◆ Required action ◆
The answer is the set of lines that include "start", copied from the data below.

◆ Data entries ◆
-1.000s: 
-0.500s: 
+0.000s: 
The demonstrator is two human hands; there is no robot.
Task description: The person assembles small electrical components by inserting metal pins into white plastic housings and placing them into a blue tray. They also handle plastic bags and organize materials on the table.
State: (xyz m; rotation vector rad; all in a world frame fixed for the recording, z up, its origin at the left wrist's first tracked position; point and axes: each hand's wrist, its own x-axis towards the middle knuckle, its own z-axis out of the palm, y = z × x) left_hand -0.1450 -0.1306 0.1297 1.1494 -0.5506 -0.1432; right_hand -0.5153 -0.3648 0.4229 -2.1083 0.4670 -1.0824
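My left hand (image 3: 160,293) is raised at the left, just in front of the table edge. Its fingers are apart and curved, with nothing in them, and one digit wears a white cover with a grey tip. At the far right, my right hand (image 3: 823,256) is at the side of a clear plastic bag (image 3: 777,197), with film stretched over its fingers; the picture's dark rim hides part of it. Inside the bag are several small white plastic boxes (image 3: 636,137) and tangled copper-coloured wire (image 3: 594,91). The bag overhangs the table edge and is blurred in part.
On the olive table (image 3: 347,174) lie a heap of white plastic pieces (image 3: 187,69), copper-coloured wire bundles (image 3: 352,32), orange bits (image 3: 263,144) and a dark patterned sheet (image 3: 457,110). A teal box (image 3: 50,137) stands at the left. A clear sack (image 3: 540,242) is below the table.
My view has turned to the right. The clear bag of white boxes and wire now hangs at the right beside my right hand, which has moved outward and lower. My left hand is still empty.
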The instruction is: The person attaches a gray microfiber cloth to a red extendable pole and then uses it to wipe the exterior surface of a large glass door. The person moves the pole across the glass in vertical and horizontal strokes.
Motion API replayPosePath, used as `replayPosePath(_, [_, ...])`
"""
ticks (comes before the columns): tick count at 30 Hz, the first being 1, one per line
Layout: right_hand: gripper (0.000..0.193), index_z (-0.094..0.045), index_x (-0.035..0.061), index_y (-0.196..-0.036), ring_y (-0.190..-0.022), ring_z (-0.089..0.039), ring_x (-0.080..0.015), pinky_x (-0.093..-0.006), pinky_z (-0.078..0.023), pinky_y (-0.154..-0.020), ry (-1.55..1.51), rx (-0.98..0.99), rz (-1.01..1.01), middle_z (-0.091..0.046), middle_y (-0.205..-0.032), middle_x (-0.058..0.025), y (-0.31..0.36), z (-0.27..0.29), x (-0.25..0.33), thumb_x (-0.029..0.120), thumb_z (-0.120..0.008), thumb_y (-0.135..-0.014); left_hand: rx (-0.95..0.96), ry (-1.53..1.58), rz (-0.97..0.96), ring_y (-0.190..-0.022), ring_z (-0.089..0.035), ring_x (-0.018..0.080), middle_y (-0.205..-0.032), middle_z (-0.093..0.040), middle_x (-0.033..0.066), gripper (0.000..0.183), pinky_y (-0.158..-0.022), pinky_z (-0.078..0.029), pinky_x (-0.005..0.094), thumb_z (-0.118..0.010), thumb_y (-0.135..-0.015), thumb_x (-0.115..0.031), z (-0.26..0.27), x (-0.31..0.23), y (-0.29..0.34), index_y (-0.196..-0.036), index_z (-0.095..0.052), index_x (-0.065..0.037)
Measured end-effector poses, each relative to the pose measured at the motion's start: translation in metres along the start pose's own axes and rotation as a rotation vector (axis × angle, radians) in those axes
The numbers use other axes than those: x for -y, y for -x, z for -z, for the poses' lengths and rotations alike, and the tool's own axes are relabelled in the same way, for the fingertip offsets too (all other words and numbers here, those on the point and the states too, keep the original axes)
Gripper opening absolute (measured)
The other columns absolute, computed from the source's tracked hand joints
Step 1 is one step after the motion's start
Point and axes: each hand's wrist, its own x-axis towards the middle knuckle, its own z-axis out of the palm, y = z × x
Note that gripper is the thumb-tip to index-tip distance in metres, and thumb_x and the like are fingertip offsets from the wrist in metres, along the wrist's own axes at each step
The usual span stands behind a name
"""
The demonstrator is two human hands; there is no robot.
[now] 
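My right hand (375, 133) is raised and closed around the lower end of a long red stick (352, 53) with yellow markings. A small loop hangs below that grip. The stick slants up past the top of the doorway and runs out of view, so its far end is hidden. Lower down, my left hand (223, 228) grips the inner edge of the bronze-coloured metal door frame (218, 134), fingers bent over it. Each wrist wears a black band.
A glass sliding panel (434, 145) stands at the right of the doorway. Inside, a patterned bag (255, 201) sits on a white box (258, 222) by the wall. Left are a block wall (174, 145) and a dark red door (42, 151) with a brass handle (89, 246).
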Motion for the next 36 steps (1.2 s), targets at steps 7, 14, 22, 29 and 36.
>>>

◆ Answer space ◆
Measured end-effector poses, each relative to the pose measured at the motion's start: translation in metres along the start pose's own axes and rotation as a rotation vector (axis × angle, radians) in those axes
Step 1 is one step after the motion's start

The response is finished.